# I'm new and confused [Cyprus Grande Villas ]



## Donaldlee (Nov 14, 2014)

I am in the process of purchasing week 22/1-52 float, annual, 2Bed/ 2Bath, at Cyprus Grande Villas in Lake Buena Vista, Florida. I also am purchasing 2500 flex rights (wk 40 41 float annual) at Grande Villas from another gentleman.(Both are resales)
We recently stayed there and really enjoyed the room, location and staff, so my plan is to vacation there each year. I would like to stay during week 42 and I thought I could get and use the points to either add a couple of days to my week or maybe upgrade to a 3 bed/3 bath. I don't know if this is possible or not. Do I have to belong to a vacation club or what?
Can I save extra points? Where do you do this? Can I even join a Club where I have resales only?
This may sound silly to a seasoned owner, but I have no idea how it all works. Looking forward to hearing from you, Don J


----------



## gmarine (Nov 15, 2014)

You are better off not buying anything until you know the answers to all your questions. Any deal you are making will still be there. Orlando weeks are easy to come by for next to nothing. Take your time and learn before you buy.


----------



## Donaldlee (Nov 15, 2014)

Your right, that's what I should have done, but I am committed to buy these two (I've signed purchase agreements), and am now trying to catch up. Don


----------



## Tia (Nov 15, 2014)

Is there anything in the contracts that mention if you decide to cancel?


----------



## Passepartout (Nov 15, 2014)

Agreement or no agreement, if you signed a contract with the resort within the last 7 days, it is your right to rescind. That is, to cancel, and set the sale back to before it happened.
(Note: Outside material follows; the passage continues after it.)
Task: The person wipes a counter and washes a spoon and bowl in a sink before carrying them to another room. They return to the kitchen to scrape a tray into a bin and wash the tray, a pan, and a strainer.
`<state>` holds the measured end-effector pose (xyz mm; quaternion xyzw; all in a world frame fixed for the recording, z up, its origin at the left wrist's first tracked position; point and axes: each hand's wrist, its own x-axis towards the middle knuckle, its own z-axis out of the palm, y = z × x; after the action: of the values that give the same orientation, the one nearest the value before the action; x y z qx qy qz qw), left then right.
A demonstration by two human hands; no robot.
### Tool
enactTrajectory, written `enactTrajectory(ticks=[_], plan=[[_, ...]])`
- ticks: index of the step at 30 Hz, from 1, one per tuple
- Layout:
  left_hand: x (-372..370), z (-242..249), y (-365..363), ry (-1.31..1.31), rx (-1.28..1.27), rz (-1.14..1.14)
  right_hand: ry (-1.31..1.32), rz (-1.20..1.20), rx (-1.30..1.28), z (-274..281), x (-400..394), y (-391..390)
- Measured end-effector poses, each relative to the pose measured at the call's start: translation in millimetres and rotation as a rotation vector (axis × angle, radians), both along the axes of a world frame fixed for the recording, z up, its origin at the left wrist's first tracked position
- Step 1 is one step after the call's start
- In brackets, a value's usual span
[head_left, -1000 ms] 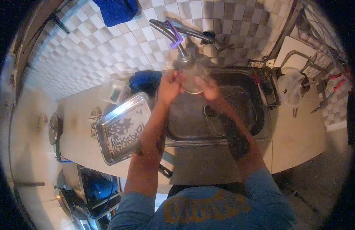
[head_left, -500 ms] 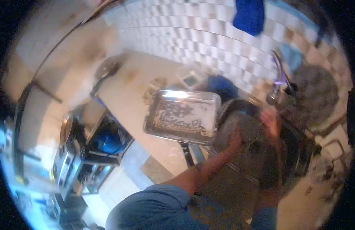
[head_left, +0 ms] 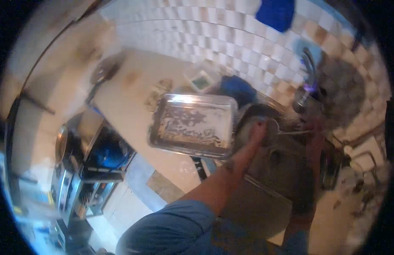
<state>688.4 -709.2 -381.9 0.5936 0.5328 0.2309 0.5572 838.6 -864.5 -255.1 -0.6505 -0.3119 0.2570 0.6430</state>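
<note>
My left hand reaches over the sink, its fingers closed at the edge of a round grey utensil. A thin, light handle seems to run from that utensil towards my right hand. Dim light and blur soften my right hand; its fingers look closed around the handle's end. Just beyond it stands the tap. A wet rectangular metal tray rests on the counter, left of the sink. What kind of utensil this is, I cannot make out.
Behind the tray sit a dark blue item and a whitish container. A blue cloth hangs on the tiled wall. To the left is a stove with a pan. A dark-handled utensil lies on the counter's far end.
The view has shifted slightly, so the tray appears further left. My right hand has moved a little right, and a thin handle now shows between my hands.
</note>
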Motion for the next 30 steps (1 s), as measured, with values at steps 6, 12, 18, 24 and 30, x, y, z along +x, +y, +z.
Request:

After you do that, study at TUG U. Get the answers to your questions. You may well find out as so many have that you can buy far more vacation for literally pennies on the dollar. If it turns out, after informing yourself of the market, that the 'deal' you agreed to is to your benefit, it will still be available. I guarantee it.

Jim


----------



## csxjohn (Nov 15, 2014)

For units purchased in Fla you have 10 days to rescind, even resales.  If that language is not in your purchase agreement you have one year to rescind.


----------



## Donaldlee (Nov 15, 2014)

Don't get me wrong I'm pleased with the deals I signed up for. They total under $2,000.00, including 2015 maintenance fees for both. Now I'm interested in how to use them most efficiently, or for that matter how to use them at all. (which isn't easy when you don't know the basics) Thanks, Don J


----------



## Passepartout (Nov 15, 2014)

I guess I misunderstood. Nothing unusual. Do you belong to an exchange company (RCI or II)? Is there an internal exchange? You might call at the desk and ask how to trade one week that you own for another- you said it is a floater, which means that at some date - commonly 9 months to a year in advance of when you want to book, you email or call or write to the resort and reserve your preferred week(s). You indicate that your deeded week is #22. That's really just a formality if it floats. You may have to ask if unused days roll over to the next use year, or if it's a 'use them or lose them' situation. You may also ask if 'bonus time' is available to add onto your reservations, and what it costs. Same deal if you want to change the size unit you reserve.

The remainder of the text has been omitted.